The multidisciplinary project the investigators propose is an opportunity to address the issues mentioned above and to acquire further knowledge in the field of active aging.
Objectives: the main objective of the study is to evaluate the effects of mild-to-moderate physical activity in a sample of over-65 years-old persons, on Quality of Life, and on biomechanical parameters (static-dynamic balance, mobility). The secondary objectives are aimed at assessing whether a protocol of mild-to-moderate physical activity can improve:
* Metabolic functions
* Cognitive performance
* Perception of pain
* Social rhythms and psychological wellbeing
* Inflammatory state Design: randomized controlled trial (RCT), single-blinded, with follow-up.
Sample: participants will be ≥ 65 years old, of both genders, sedentary, enrolled in two arms through a random assignment (treatment/control) with ratio of 1:1, as following:
* about 60 subjects who will carry out a light-to-moderate physical activity intervention (experimental group);
* about 60 subjects in the control group, who will participate in group cultural activities (active comparison group).

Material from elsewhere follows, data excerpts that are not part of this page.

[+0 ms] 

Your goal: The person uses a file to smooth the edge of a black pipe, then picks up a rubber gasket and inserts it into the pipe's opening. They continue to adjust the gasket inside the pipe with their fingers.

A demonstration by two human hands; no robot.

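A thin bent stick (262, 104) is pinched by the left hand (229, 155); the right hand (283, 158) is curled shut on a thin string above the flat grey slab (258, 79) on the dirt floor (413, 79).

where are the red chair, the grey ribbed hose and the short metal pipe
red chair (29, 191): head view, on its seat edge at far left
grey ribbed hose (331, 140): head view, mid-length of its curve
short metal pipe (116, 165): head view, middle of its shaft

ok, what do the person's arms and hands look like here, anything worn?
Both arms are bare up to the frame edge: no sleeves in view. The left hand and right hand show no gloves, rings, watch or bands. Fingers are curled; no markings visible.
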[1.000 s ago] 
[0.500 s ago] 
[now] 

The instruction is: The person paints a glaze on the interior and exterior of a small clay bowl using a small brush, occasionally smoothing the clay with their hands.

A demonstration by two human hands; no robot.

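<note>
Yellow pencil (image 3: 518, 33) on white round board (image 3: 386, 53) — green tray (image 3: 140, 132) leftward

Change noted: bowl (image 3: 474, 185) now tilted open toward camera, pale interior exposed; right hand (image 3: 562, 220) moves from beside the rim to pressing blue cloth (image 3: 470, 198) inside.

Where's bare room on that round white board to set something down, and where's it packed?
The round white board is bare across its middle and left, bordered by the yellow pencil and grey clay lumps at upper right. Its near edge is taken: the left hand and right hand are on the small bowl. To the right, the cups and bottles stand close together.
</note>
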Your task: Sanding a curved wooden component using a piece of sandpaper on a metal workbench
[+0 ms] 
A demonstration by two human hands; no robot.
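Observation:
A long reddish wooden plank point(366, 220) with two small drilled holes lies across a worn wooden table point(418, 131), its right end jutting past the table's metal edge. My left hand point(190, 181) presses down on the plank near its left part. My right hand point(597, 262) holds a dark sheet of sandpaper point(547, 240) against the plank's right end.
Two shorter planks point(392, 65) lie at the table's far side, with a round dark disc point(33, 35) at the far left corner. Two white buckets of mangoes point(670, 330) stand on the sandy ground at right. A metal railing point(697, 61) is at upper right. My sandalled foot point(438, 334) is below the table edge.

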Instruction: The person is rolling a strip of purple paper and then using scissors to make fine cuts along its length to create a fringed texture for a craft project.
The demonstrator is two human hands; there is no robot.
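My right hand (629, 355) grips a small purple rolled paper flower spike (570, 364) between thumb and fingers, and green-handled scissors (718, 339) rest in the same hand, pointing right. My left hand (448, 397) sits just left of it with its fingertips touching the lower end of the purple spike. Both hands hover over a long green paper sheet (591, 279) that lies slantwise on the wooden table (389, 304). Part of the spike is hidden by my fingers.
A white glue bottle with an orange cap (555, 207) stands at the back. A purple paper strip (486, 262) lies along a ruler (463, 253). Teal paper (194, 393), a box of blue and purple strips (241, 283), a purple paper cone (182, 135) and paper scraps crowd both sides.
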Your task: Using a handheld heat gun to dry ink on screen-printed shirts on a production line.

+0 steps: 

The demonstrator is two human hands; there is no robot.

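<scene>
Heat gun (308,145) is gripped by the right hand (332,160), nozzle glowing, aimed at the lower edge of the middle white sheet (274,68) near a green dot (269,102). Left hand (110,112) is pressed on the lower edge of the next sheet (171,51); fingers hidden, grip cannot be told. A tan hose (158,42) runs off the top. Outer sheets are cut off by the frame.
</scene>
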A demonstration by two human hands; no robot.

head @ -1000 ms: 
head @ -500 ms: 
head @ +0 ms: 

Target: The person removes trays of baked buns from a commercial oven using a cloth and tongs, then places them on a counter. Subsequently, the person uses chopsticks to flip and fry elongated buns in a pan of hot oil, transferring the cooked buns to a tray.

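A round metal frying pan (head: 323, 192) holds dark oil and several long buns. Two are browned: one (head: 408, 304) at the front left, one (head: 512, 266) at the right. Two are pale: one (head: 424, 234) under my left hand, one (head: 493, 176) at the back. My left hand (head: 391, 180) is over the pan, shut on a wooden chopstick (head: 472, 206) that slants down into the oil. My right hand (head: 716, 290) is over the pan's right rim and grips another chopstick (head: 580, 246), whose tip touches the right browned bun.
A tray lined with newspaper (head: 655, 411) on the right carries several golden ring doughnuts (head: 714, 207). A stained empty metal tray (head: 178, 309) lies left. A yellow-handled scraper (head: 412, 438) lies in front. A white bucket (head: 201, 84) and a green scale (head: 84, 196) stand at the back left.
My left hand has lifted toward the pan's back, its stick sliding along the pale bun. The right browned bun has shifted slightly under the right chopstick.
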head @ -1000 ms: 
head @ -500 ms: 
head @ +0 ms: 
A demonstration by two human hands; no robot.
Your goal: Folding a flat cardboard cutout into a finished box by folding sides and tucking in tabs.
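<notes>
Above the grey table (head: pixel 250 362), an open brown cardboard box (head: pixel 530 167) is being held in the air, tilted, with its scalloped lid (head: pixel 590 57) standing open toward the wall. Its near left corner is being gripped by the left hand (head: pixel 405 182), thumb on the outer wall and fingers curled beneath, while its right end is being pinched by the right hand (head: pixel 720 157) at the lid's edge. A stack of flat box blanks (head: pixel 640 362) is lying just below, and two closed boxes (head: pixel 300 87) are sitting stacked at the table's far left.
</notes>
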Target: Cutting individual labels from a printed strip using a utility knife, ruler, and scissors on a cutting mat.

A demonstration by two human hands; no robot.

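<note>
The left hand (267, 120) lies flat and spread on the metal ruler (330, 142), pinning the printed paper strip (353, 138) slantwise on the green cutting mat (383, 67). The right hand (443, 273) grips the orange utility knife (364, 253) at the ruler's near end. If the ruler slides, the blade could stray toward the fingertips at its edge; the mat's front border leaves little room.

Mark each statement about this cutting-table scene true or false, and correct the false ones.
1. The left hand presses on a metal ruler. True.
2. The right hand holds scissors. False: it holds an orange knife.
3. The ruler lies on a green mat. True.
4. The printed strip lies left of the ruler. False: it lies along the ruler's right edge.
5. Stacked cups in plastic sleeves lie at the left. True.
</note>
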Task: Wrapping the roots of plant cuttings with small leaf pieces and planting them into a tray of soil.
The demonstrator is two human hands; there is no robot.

Assessment: the assessment will include socio-demographic variables; variables of psychophysical wellbeing; cognitive variables; variables related to physical health; biomechanical variables; assessment of skin integrity; lab tests on blood samples.
Times of evaluations: both groups will be subjected to the measurements of the present study according to the following schedule:
* T0 (baseline): before the start of the intervention
* T1: 12 weeks after T0 (at the end of the intervention)
* T2: after 20 weeks from T0 (follow up 1)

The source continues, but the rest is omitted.